How to impute missing values for a variable like Gender?

missing_values

#1

Hi all,

How should one think about missing values for the variables like Gender, marital status etc (especially the dichotomous variables )? I understand that Mode imputation might yield bad results. Correlation analysis also cannot be done for this.

What are all the other ways of doing this kind of imputation? Please advice.


#2

Hi Karthikeyan,

Based on the problem at hand, we can try to do one of the following:

  1. As you mentioned, mode is one of the option which can be used
  2. Missing values can be treated as a separate category by itself. We can create another category for the missing values and use them as a different level
  3. If the number of missing values are lesser compared to the number of samples and also the total number of samples is high, we can also choose to remove those rows in our analysis
  4. We can also try to do an imputation based on the values of other variables in the given dataset. We can identify related rows to the given row and then use them for imputation
  5. We can also run a model to predict the missing values using all other variables as inputs.

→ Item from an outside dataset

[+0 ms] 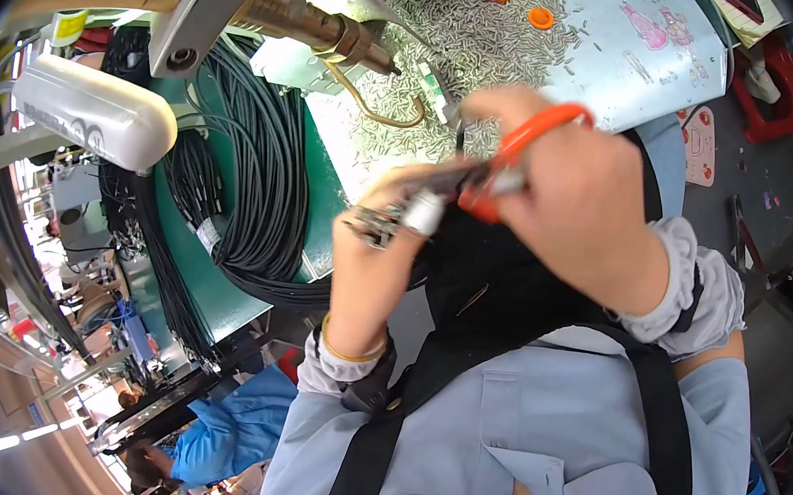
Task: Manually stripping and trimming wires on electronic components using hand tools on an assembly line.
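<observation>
My right hand is wrapped round the orange handles of a pair of scissors. The dark, motion-blurred blades point left toward my left hand. That hand is closed on a bundle of small metal-ended pieces, with a white band around it; blur hides their exact kind. Both hands meet in front of my chest, above the black apron. Whether the blades touch the band cannot be made out. Beyond the hands lies a wide heap of small silvery metal pins on the worktable.
Coiled black cables lie on the green table at left. A machine nozzle and a white rounded housing overhang that side. Two orange rubber rings rest by the heap. At right stands a red stool; lower left, a person in blue.
</observation>
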Tool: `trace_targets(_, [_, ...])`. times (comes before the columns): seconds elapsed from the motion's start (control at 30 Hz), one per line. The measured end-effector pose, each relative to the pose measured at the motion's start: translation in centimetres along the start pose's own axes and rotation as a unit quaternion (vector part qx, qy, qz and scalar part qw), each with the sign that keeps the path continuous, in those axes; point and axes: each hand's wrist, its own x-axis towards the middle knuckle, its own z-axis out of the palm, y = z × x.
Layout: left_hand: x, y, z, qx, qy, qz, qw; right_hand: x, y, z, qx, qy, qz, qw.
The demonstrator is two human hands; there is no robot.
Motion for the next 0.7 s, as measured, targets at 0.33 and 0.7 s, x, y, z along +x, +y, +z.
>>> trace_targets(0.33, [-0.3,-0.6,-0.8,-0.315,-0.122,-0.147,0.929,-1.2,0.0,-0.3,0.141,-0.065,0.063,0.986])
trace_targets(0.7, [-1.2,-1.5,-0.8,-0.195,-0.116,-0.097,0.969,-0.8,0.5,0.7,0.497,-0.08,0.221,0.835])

Depending on the nature of the problem and the dataset, we could choose to use the one that seems more suitable.

Thanks,
SRK


How to impute categorical missing values?
#3

Awesome !! Thank you @SRK


#4

Hi @karthe1, R provides MICE(multiple imputation by chained equation) package for handling missing values.Steps are as follows:

  1. Change variable(with missing values) into factors by as.factor().
  2. create a data set of all the known variable and the missing value variable.
  3. read about complete() command from MICE package and apply to the new data set.
    Check this article http://www.analyticsvidhya.com/blog/2015/02/7-steps-data-exploration-preparation-building-model-part-2/
    Hope this helps.

#5

I think MICE doesn’t impute missing factor values.


#6

We can change the variable to numeric value since gender can be male or female (0 or 1). as.numeric()


#7

That we can do But i want to knw how to fill the factor variables value.I am unable to increase the accuracy of my model.So upset :frowning:


#8

I tried using as.numeric(),it convert only Boolean variable to numeric.So ,we hv to convert it into T or F.


#9

Try converting into factor then numeric see that might help…


#10

Its better to use others for blanks…!


#12

Hey SRK,
I appreciate your skills at hackthon!
As I am new to language R, This is my first hackthon which I am participating. I have larned from analytics edge MOOC on R but am still struggling with data preparation and cleaning part as lack of focus by the mooc. Can you help me with your script of any previous hackthons or links so that I can learn in a better way without surfing randomly.
Thanks


#13

Hi, is there a possibility if i dont change the Gender variable, or loan status variable to numeric (when i have read the dataset and perform regression on it), it will give incorrect/bad equation.


#14

Hi Gurpreet,

Since most of codes are in python, these R codes by Rohan Rao will be of help to you. Thank you.

Thanks,
SRK


#15

@riteshmehr logistic regression will do fine as our variables are in factor level.


#16

well how to perform analysis in SAS as i am a complete newbie to this, i am getting quite a low accuracy level, some where around 64% …how can i improve. though i gave numeric values to the blanks prior to performing the test. converted every categorical variable in to 0&1 and where more then 2 options then to numeric. please tell me how to approach and improve.


#17

Hi @abh99, there may be many reasons why your accuracy may be low like Are you doing are the steps correct? Are you using the correct ML algorithm? etc. etc.

First I would recommend following a basic tutorial on any Machine learning using SAS (like this) and try again at loan prediction problem again.


#18

How about checking the no. of blank values and segregating them based on percentage of male and female in the overall dataset. Assignment could be an another issue,but for now we could try randomly.


#19

Use Pandas and use this.

data.Self_Employed = data.Self_Employed.fillna(‘No’)